4.3. Storage mode

Here we explain how to use storage mode of Mroonga

4.3.2. How to get search score

Note

In version 1.0.0 or before, Mroonga used a special column named _score to get search score. From version 1.0.0, it follows MySQL’s standard way to get search score.

We often want to display more relevant results first in full text search. We use search score in such case.

We can get search score by MySQL’s standard way [1], i.e. we use MATCH…AGAINST in one of columns in SELECT or ORDER BY.

Let’s try:

INSERT INTO diaries (content) VALUES ("It's fine today. It'll be fine tomorrow as well.");
-- Query OK, 1 row affected (0.00 sec)

INSERT INTO diaries (content) VALUES ("It's fine today. But it'll rain tomorrow.");
-- Query OK, 1 row affected (0.00 sec)

SELECT *,
       MATCH (content) AGAINST ("+fine" IN BOOLEAN MODE)
  FROM diaries
 WHERE MATCH (content) AGAINST ("+fine" IN BOOLEAN MODE)
 ORDER BY
       MATCH (content) AGAINST ("+fine" IN BOOLEAN MODE) DESC;
-- +----+--------------------------------------------------+---------------------------------------------------+
-- | id | content                                          | MATCH (content) AGAINST ("+fine" IN BOOLEAN MODE) |
-- +----+--------------------------------------------------+---------------------------------------------------+
-- |  3 | It's fine today. It'll be fine tomorrow as well. |                                                 2 |
-- |  1 | It'll be fine tomorrow.                          |                                                 1 |
-- |  4 | It's fine today. But it'll rain tomorrow.        |                                                 1 |
-- +----+--------------------------------------------------+---------------------------------------------------+
-- 3 rows in set (0.00 sec)

The result having the search word fine more, i.e. id = 3 message having the higher search score, is displayed first. And you also get search score by using MATCH AGAINST in SELECT phrase.

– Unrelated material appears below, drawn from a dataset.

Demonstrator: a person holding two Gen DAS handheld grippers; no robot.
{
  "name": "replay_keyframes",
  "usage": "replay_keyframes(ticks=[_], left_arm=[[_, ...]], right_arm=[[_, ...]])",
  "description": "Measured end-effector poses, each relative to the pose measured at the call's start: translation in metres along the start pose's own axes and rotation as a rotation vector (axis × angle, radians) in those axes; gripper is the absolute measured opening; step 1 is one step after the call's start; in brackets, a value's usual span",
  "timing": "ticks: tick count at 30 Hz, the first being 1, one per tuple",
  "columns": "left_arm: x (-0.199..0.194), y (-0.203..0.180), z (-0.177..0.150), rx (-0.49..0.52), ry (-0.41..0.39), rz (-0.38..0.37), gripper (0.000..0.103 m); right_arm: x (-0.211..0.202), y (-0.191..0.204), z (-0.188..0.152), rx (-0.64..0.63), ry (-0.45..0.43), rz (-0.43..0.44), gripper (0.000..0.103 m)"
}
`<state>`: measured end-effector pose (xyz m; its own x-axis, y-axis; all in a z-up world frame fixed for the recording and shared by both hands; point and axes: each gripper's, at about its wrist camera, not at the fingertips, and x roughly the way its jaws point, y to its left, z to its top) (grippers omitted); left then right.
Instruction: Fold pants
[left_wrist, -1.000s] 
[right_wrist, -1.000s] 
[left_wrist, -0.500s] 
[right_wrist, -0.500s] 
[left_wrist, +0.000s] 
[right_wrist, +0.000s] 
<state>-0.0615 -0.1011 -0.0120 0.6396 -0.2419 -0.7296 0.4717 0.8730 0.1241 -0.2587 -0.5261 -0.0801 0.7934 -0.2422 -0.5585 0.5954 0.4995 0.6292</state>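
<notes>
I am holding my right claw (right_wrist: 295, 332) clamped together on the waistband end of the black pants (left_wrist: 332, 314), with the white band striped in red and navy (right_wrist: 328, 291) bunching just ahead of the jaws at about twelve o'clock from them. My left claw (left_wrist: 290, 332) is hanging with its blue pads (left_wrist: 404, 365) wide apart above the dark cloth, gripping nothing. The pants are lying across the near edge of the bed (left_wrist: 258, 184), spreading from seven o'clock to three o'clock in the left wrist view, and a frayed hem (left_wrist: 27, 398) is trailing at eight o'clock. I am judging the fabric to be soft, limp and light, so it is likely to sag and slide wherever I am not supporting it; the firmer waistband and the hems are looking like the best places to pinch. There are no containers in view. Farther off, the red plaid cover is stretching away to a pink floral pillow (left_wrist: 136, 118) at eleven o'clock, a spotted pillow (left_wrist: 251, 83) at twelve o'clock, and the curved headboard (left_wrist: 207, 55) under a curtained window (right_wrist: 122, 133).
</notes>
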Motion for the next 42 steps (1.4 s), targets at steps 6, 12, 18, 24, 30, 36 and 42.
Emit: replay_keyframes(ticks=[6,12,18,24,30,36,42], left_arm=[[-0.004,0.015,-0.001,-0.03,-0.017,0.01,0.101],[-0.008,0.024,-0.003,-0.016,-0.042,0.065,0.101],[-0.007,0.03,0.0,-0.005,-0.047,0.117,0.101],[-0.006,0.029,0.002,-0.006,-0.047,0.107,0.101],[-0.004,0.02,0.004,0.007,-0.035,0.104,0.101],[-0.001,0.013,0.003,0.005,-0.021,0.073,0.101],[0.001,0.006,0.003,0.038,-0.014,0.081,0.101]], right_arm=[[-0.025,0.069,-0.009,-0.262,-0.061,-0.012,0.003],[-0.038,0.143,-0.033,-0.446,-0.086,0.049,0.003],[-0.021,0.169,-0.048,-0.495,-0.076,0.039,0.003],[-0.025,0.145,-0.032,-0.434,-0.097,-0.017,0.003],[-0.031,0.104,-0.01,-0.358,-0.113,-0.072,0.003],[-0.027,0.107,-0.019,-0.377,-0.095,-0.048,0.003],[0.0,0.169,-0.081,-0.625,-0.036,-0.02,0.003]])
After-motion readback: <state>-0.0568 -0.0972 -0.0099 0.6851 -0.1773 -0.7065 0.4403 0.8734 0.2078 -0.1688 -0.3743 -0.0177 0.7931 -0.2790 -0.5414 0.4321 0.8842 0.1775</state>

You can use AS to change the attribute name:

SELECT *,
       MATCH (content) AGAINST ("+fine" IN BOOLEAN MODE) AS score
  FROM diaries
 WHERE MATCH (content) AGAINST ("+fine" IN BOOLEAN MODE)
 ORDER BY
       MATCH (content) AGAINST ("+fine" IN BOOLEAN MODE) DESC;
-- +----+--------------------------------------------------+-------+
-- | id | content                                          | score |
-- +----+--------------------------------------------------+-------+
-- |  3 | It's fine today. It'll be fine tomorrow as well. |     2 |
-- |  1 | It'll be fine tomorrow.                          |     1 |
-- |  4 | It's fine today. But it'll rain tomorrow.        |     1 |
-- +----+--------------------------------------------------+-------+
-- 3 rows in set (0.00 sec)

4.3.4. How to specify the normalizer

Mroonga uses normalizer corresponding to the encoding of document. It is used when tokenizing text and storing table key.

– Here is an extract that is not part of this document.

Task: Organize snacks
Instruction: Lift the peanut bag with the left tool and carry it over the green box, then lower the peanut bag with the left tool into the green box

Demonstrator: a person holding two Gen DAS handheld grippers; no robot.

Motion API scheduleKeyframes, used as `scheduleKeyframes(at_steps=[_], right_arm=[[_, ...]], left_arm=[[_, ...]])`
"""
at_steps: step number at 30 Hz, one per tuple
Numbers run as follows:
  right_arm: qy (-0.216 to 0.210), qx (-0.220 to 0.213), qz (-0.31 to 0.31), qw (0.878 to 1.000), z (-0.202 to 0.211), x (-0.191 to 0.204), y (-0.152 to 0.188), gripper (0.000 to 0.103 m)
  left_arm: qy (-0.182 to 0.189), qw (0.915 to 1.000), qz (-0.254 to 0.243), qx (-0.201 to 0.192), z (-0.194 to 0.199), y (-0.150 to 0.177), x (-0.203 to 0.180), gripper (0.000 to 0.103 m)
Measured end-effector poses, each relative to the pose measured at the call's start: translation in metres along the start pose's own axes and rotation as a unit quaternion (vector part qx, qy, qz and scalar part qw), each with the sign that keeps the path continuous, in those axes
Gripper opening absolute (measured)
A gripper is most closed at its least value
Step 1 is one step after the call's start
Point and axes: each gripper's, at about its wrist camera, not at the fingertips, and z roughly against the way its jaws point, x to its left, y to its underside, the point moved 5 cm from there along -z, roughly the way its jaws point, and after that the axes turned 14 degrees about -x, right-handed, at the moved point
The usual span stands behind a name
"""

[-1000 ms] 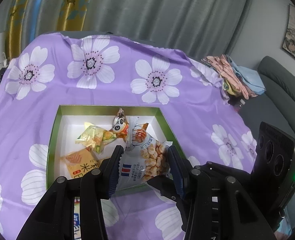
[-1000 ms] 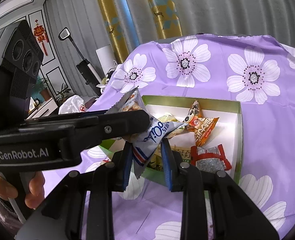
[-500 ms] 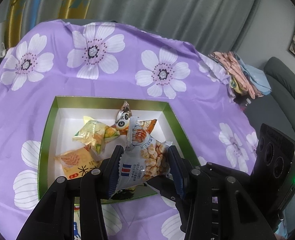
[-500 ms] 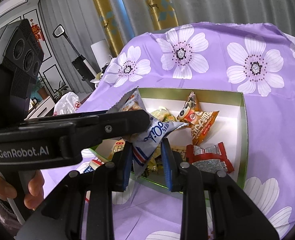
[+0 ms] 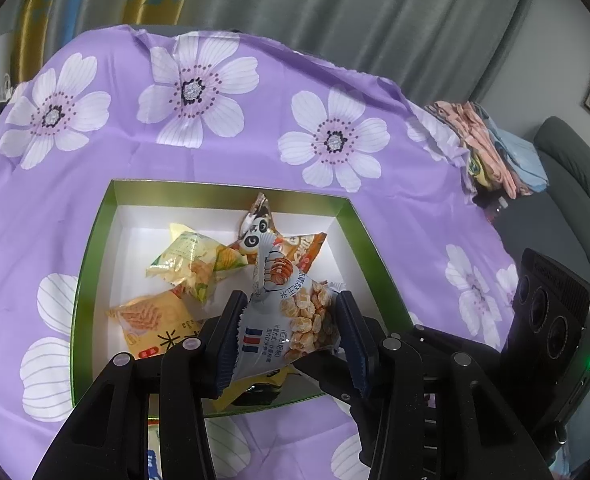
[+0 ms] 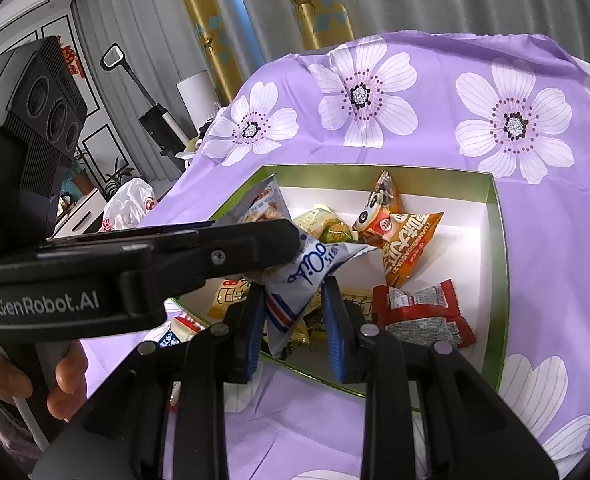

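Note:
A pale blue and white peanut packet (image 5: 295, 312) hangs over the near edge of a green-rimmed white box (image 5: 231, 190). My left gripper (image 5: 289, 332) is shut on the packet's sides. In the right wrist view the same packet (image 6: 307, 268) has its lower corner between the pads of my right gripper (image 6: 295, 320), which is shut on it. The left gripper (image 6: 279, 248) crosses from the left, held by a hand (image 6: 67, 380). Inside the box lie a yellow-green packet (image 5: 191, 264), a panda packet (image 5: 259, 232), a yellow cracker packet (image 5: 151, 324), an orange packet (image 6: 407, 240) and a red packet (image 6: 423, 312).
A purple cloth with white flowers (image 5: 191, 92) covers the table. Another snack packet (image 6: 175, 328) lies on the cloth just outside the box's near left corner. Folded clothes (image 5: 491, 148) sit at the table's right edge, a grey sofa (image 5: 575, 160) beyond. A white plastic bag (image 6: 127, 204) stands off the left side.
Both grippers have come down and closer over the box with the peanut packet still between them. The box looks larger in both views. Neither grip has changed.

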Motion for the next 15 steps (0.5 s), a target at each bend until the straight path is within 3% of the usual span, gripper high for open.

It is used NormalizerMySQLGeneralCI normalizer when the encoding is utf8_general_ci or utf8mb4_general_ci.

It is used NormalizerMySQLUnicodeCI normalizer when the encoding is utf8_unicode_ci or utf8mb4_unicode_ci.

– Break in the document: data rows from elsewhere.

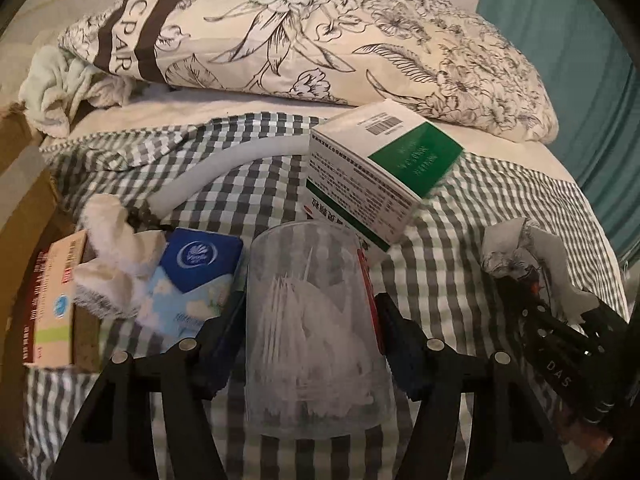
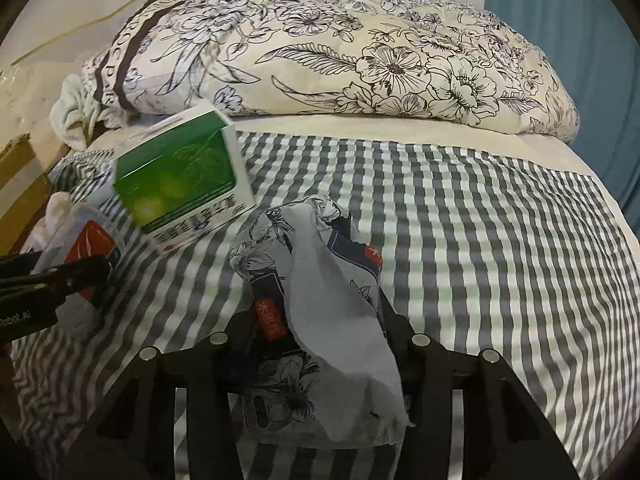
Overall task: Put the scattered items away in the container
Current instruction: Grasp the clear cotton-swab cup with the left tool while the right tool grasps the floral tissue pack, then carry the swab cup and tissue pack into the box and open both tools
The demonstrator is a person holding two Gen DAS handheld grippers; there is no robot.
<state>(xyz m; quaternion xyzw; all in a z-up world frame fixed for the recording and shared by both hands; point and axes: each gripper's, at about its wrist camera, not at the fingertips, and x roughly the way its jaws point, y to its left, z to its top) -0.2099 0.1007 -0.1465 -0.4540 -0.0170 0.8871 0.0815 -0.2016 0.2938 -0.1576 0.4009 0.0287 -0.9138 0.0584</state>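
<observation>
Clear plastic cup (image 1: 316, 328) of white picks sits clamped in the left gripper (image 1: 310, 320) above the checked bedsheet (image 1: 460, 248); the right gripper (image 2: 316, 332) pinches a crumpled printed wrapper (image 2: 320, 300) (green-and-white box (image 1: 376, 184) at twelve o'clock).

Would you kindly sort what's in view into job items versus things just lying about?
Job items: clear jar in left claw; printed wrapper in right claw; green-white box; blue tissue pack; cardboard box.

Lying about: floral quilt; checked sheet.
</observation>
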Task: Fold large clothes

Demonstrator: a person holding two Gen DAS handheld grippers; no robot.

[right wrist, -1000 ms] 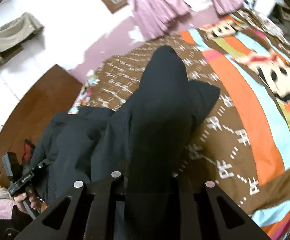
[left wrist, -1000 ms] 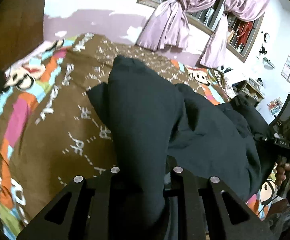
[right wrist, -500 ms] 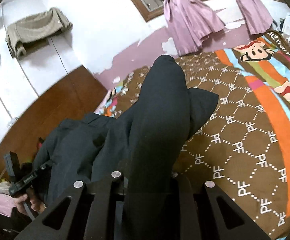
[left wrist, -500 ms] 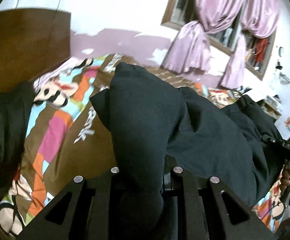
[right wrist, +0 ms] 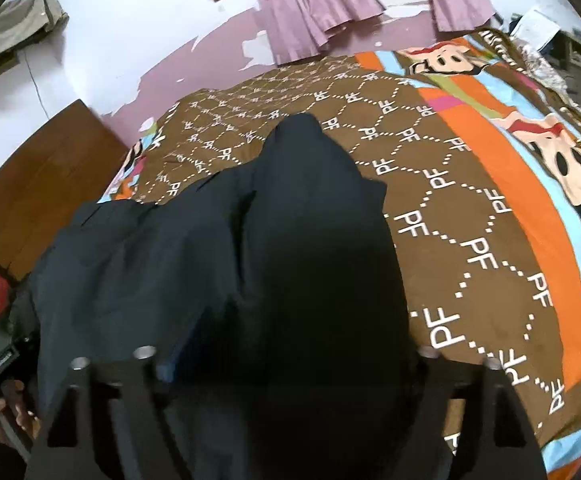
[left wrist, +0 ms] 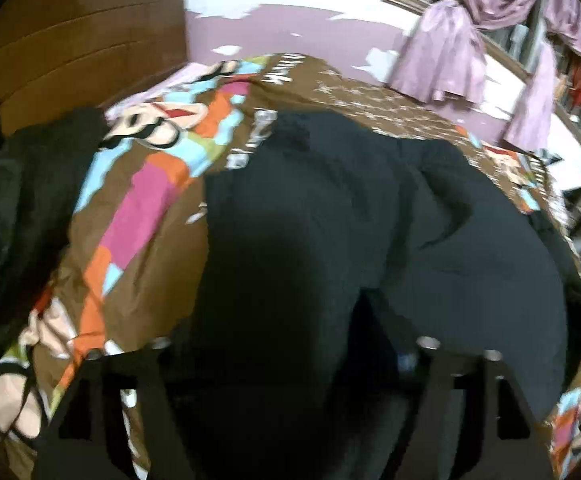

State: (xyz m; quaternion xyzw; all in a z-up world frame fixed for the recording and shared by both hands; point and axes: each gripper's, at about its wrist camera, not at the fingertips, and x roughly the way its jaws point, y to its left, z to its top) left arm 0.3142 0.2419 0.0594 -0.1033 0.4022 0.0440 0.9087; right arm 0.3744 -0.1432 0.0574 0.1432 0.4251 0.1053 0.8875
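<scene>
Two tongs, left tongs (left wrist: pixel 290 360) and right tongs (right wrist: pixel 286 360), opening with the dark garment (right wrist: pixel 290 248) slack between them on the bedspread (right wrist: pixel 470 248) printed "PF"; open bedspread lies beyond the garment's far edge

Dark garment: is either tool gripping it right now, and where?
Neither grips it: both tools' jaws are opening. The dark garment lies on the bedspread, its folded edge between the fingers of the left tool and right tool.
</scene>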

It isn’t used normalizer when the encoding is utf8_bin.

Here is an example that uses NormalizerMySQLUnicodeCI normalizer by specifying utf8_unicode_ci:

SET NAMES utf8;
-- Query OK, 0 rows affected (0.00 sec)

CREATE TABLE diaries (
  day DATE PRIMARY KEY,
  content VARCHAR(64) NOT NULL,
  FULLTEXT INDEX (content)
) Engine=Mroonga DEFAULT CHARSET=utf8 COLLATE=utf8_unicode_ci;
-- Query OK, 0 rows affected (0.18 sec)

INSERT INTO diaries VALUES ("2013-04-23", "ブラックコーヒーを飲んだ。");
-- Query OK, 1 row affected (0.00 sec)

SELECT *
  FROM diaries
 WHERE MATCH (content) AGAINST ("+ふらつく" IN BOOLEAN MODE);
-- +------------+-----------------------------------------+
-- | day        | content                                 |
-- +------------+-----------------------------------------+
-- | 2013-04-23 | ブラックコーヒーを飲んだ。 |
-- +------------+-----------------------------------------+
-- 1 row in set (0.00 sec)

SELECT *
  FROM diaries
 WHERE MATCH (content) AGAINST ("+ブラック" IN BOOLEAN MODE);
-- +------------+-----------------------------------------+
-- | day        | content                                 |
-- +------------+-----------------------------------------+
-- | 2013-04-23 | ブラックコーヒーを飲んだ。 |
-- +------------+-----------------------------------------+
-- 1 row in set (0.00 sec)

Mroonga has the following syntax to specify Groonga’s normalizer:

FULLTEXT INDEX (content) COMMENT 'normalizer "NormalizerAuto"'

See Groonga’s documentation about normalizer for more details.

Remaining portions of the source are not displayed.